- Directed by: Kurt Martin
- Written by: Kurt Martin
- Produced by: Jim Robison
- Starring: Ashlyn Louden-Gamble George Pullar Nicholas Hope Aaron Jeffery Jessica Napier
- Distributed by: Pinnacle Films (Australia) Cinedigm (North America)
- Release dates: October 2020 (Adelaide Film Festival); 22 April 2021;
- Running time: 1h 40m
- Country: Australia

= Moon Rock for Monday =

2020 Australian independent film

Moon Rock For Monday is a 2020 Australian independent film written and directed by Kurt Martin.

==Plot==
Moon Rock For Monday is a coming-of-age road movie. A terminally ill nine-year-old girl, Monday, who has little contact with the outside world, being home-schooled, becomes captivated by Uluru, which she dubs the "Moon Rock", believing that it will cure her.

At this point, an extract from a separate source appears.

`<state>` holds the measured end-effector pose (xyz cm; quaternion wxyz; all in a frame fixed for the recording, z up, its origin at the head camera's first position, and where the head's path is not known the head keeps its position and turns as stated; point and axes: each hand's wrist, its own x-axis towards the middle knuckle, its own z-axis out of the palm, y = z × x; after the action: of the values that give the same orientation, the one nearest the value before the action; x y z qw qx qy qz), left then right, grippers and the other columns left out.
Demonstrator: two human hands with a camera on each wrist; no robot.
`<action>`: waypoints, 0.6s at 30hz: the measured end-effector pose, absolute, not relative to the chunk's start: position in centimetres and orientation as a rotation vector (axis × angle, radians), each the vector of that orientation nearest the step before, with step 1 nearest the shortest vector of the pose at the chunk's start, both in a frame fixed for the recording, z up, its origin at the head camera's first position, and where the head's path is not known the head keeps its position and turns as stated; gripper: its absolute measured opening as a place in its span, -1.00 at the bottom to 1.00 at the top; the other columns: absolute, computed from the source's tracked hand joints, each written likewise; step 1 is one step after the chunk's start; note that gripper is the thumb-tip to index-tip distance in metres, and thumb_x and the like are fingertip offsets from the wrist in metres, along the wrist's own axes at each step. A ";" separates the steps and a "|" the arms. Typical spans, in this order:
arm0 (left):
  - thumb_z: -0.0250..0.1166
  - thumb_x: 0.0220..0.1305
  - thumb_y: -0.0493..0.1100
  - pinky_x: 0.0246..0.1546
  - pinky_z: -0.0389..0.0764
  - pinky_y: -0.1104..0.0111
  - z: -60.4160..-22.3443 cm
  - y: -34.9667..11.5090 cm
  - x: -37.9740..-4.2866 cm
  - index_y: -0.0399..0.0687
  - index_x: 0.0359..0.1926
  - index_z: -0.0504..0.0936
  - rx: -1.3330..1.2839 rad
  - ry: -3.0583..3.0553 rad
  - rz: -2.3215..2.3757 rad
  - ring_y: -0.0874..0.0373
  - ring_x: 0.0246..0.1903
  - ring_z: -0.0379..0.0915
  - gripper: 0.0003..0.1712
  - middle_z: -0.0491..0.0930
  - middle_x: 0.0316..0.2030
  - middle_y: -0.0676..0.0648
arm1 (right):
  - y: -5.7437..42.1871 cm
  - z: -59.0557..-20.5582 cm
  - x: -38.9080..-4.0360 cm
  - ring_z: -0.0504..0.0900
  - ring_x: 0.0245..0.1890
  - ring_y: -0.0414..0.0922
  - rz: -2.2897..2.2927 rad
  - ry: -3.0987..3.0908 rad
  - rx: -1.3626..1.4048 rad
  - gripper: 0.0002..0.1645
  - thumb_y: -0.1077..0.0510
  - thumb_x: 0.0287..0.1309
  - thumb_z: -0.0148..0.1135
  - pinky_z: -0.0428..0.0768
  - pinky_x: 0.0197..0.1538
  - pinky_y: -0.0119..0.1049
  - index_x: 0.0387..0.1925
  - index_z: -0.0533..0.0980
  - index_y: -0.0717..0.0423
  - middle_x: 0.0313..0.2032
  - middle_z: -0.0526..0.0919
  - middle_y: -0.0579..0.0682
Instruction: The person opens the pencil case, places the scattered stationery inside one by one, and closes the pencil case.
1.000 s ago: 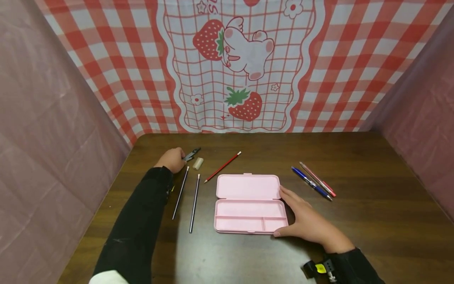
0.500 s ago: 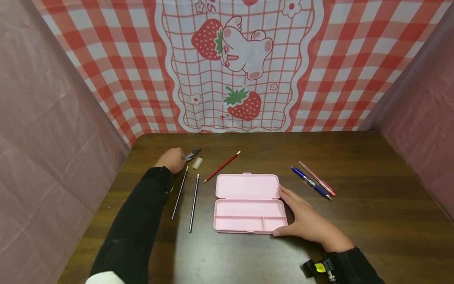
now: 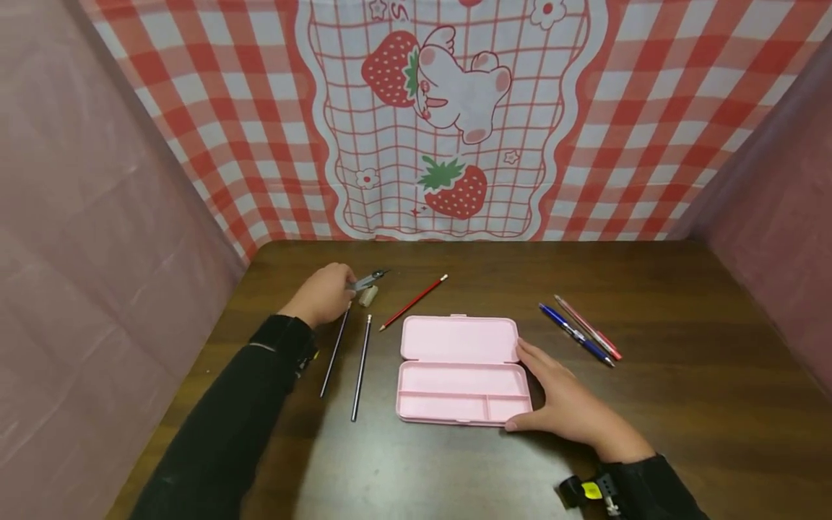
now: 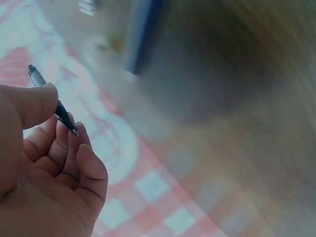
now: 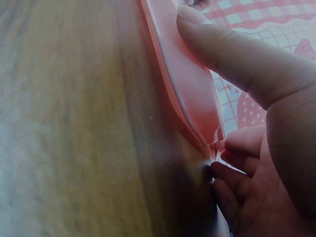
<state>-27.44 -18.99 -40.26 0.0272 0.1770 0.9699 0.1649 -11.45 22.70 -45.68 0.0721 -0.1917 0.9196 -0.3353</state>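
My left hand (image 3: 323, 292) pinches a grey metal drawing compass (image 3: 369, 280) near the table's back left; in the left wrist view, the black and silver compass (image 4: 53, 101) sticks out past the thumb. Just beside it is a whitish eraser (image 3: 368, 296). My right hand (image 3: 564, 401) holds the right end of an open pink pencil case (image 3: 458, 338), thumb at its front corner and fingers at the hinge side. In the right wrist view, the thumb lies along the rim of the pencil case (image 5: 185, 74). The compartments visible in the case hold nothing.
Two dark striped pencils (image 3: 361, 368) lie left of the case, one partly under the left hand. A red pencil (image 3: 413, 303) lies behind it. To the right are a blue pen (image 3: 575, 334) and a red pen (image 3: 588, 327). A checked cloth (image 3: 650, 130) hangs behind the table.
My left hand has moved a little to the right with the compass, which looks raised off the table. The right hand stays at the pencil case. The head view has shifted slightly.
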 end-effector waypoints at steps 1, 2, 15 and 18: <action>0.28 0.40 -0.27 0.09 0.51 0.02 -40.0 -18.6 -26.9 -0.33 -0.01 0.57 0.565 2.999 0.546 -0.15 -0.01 0.52 -0.77 0.56 -0.06 -0.27 | 22.7 -45.7 -11.4 0.13 0.47 0.36 -1.011 2.765 -0.579 0.50 -0.41 -0.21 0.62 0.20 0.31 0.43 0.55 0.13 0.33 0.56 0.09 0.23; 0.29 0.40 -0.28 0.08 0.51 0.03 -39.9 -18.3 -26.4 -0.32 -0.01 0.57 0.581 3.001 0.585 -0.13 -0.02 0.51 -0.77 0.55 -0.06 -0.26 | 22.7 -45.7 -11.4 0.13 0.47 0.36 -1.013 2.767 -0.583 0.50 -0.41 -0.21 0.62 0.20 0.31 0.43 0.54 0.14 0.33 0.56 0.09 0.23; 0.24 0.50 -0.21 -0.11 0.55 0.18 -39.4 -14.3 -20.3 -0.17 0.05 0.52 0.576 2.813 1.254 0.05 -0.14 0.43 -0.80 0.46 -0.10 -0.09 | 22.8 -45.9 -11.3 0.14 0.47 0.35 -1.031 2.766 -0.594 0.48 -0.41 -0.21 0.62 0.23 0.31 0.40 0.53 0.17 0.32 0.56 0.11 0.21; 0.26 0.50 -0.20 -0.13 0.54 0.18 -38.8 -13.9 -19.5 -0.15 0.05 0.52 0.603 2.823 1.298 0.06 -0.16 0.42 -0.80 0.45 -0.11 -0.07 | 22.9 -45.7 -11.3 0.14 0.46 0.36 -1.046 2.774 -0.601 0.46 -0.37 -0.21 0.64 0.22 0.31 0.41 0.53 0.18 0.33 0.55 0.12 0.22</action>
<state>-19.46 -13.91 -38.77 -0.0116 0.1905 0.8918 0.4103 -11.27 22.94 -45.75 0.0583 -0.1985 0.9155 -0.3451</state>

Monday gets involved in a police chase involving teenage street kid Tyler, who starts off using her to evade the police, but they become friends and decide to go on the run, and set off on a road trip to the Northern Territory to find the Moon Rock.

==Cast==
- George Pullar as Tyler
- Ashlyn Louden-Gamble as Monday
- Nicholas Hope as The Bobbins
- Alan Dukes
- Aaron Jeffery as Bob
- Jessica Napier as Nurse Roz
- David Field as Detective Lionell
- Maha Wilson
- Rahel Romahn as Moose
- Clarence Ryan as Johnny
- Bonnie Ferguson
- Karina Banno
- Kai Lewins
- Dean Kyrwood

==Production==
Moon Rock For Monday was made in 2020, written and directed by Kurt Martin and produced by Jim Robison of Lunar Pictures.

==Release==
Moon Rock for Monday was screened in several international film festivals, including 2020 CinefestOZ, Adelaide Film Festival, Byron Bay Film Festival, Schlingel International Film Festival, Ale Kino Family Film Festival in Poland, Beijing International Film Festival, Zurich Film Festival, the Busan International Kids and Youth Film Festival, and others.

It was released in Australian cinemas on 22 April 2021 by Pinnacle Films. It was sold to US distributor Cinedigm, and to German-speaking Europe via Landfilm; South Korea and Japan with Youngjin Creative; Latin America with Encripta, and to Poland via Media4Fun.

It was released onto Foxtel Movies and Binge in Australia in March 2022.

==Nominations and awards==
Moon Rock for Monday won eight awards and received 25 nominations in several countries.

The film won the FIPRESCI Award at the Schlingel Film Fest in Germany.

It won Gold Award at the ACS (Australian Society of Cinematographers) Awards, as well as Best Feature Film, Best Screenplay, and Best Lead Actor at the 2021 Australian Screen Industry Network Awards.

It was nominated for an AACTA Award in 2021 for Best Indie Film by the Australian Academy of Cinema and Television Arts.